Problem to work on:
Your answer should be the lines from the one containing "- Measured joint" through the final line below, copied exactly.

*** Opening Information shown ***

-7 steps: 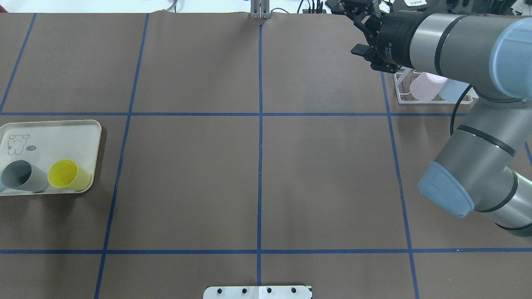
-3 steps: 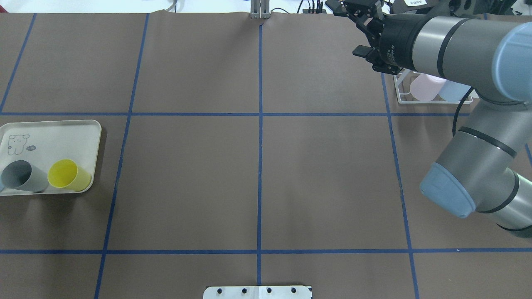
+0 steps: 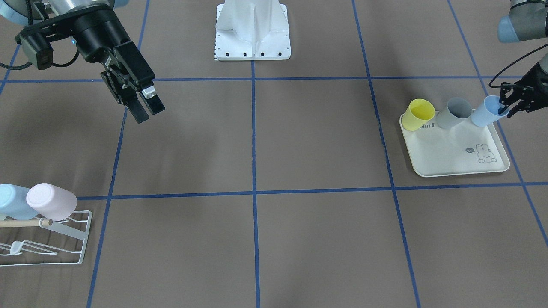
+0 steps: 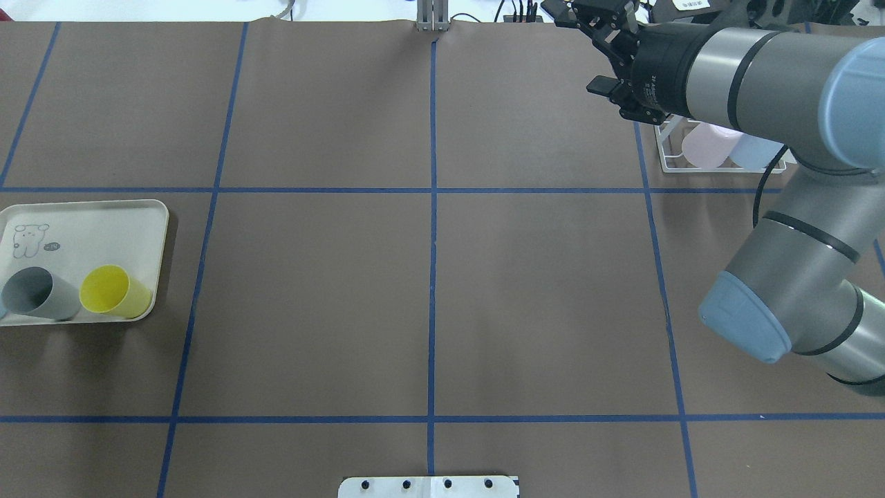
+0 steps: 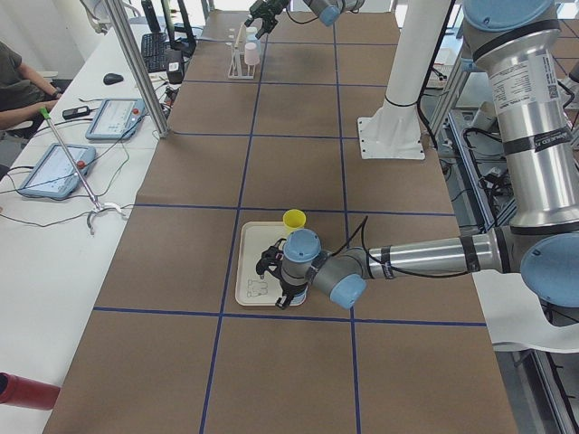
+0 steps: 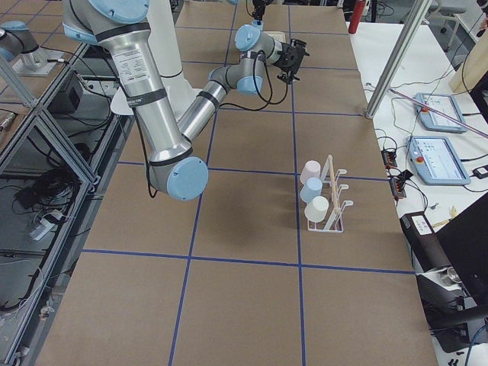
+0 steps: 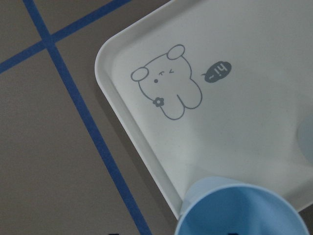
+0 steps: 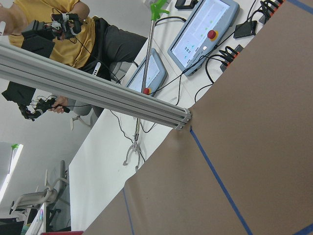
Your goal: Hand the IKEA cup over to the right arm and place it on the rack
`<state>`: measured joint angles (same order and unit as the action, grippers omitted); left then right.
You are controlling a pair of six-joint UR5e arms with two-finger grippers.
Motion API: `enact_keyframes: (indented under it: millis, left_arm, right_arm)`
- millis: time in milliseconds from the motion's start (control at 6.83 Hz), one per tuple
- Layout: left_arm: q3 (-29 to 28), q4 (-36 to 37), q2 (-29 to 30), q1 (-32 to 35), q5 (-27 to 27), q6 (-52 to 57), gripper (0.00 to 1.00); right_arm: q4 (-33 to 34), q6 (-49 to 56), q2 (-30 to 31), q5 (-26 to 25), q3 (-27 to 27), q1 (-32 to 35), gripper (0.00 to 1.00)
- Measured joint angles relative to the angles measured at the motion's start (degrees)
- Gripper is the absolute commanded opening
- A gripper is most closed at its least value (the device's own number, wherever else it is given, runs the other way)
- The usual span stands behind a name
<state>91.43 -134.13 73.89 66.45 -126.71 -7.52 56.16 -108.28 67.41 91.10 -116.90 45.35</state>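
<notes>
Blue cup (image 3: 483, 114) tilted at tray (image 3: 449, 156) edge, mouth toward left tool (image 3: 504, 109) pinching rim; right tool (image 3: 146, 109) spread.

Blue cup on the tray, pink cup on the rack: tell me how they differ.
The blue cup tilts at the edge of the tray, mouth showing; the pink cup hangs on the rack, base showing. The left gripper is at the blue cup's rim; no gripper holds the pink cup. Both are tapered cups.

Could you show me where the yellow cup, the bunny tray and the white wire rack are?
yellow cup (image 3: 416, 115): front-facing view, on its side wall.
bunny tray (image 3: 449, 158): front-facing view, on its bare floor.
rack (image 3: 25, 223): front-facing view, on its wooden rod.
</notes>
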Motion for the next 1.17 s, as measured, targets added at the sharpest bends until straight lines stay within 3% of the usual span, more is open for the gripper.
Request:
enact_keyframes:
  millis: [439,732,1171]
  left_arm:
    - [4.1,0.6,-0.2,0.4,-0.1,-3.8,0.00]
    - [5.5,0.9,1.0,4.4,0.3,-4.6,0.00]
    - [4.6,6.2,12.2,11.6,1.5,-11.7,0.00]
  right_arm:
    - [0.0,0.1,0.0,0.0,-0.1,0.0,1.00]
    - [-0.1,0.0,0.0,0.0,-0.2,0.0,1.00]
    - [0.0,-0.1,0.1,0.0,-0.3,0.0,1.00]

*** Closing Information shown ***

Response area:
- Measured joint angles relative to the angles measured at the motion's start (degrees)
- Gripper is the absolute commanded opening
- A gripper is most closed at its least value (the device's own number, wherever else it is given, runs the other way)
- The usual span stands behind a name
<state>91.43 -134.13 73.89 66.45 -126.71 -7.52 56.16 -108.28 67.41 91.10 -116.90 45.35</state>
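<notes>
Blue cup (image 3: 483, 114) tilted at tray (image 3: 449, 156) edge, mouth toward left tool (image 3: 504, 109) pinching rim; right tool (image 3: 146, 109) spread.

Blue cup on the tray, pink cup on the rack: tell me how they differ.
The blue cup tilts at the edge of the tray, mouth showing; the pink cup hangs on the rack, base showing. The left gripper is at the blue cup's rim; no gripper holds the pink cup. Both are tapered cups.

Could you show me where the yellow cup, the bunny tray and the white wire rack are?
yellow cup (image 3: 416, 115): front-facing view, on its side wall.
bunny tray (image 3: 449, 158): front-facing view, on its bare floor.
rack (image 3: 25, 223): front-facing view, on its wooden rod.
</notes>
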Motion for the next 1.17 s, as measured, targets added at the sharpest bends until straight lines stay within 3% of the usual span, more is open for the gripper.
Request:
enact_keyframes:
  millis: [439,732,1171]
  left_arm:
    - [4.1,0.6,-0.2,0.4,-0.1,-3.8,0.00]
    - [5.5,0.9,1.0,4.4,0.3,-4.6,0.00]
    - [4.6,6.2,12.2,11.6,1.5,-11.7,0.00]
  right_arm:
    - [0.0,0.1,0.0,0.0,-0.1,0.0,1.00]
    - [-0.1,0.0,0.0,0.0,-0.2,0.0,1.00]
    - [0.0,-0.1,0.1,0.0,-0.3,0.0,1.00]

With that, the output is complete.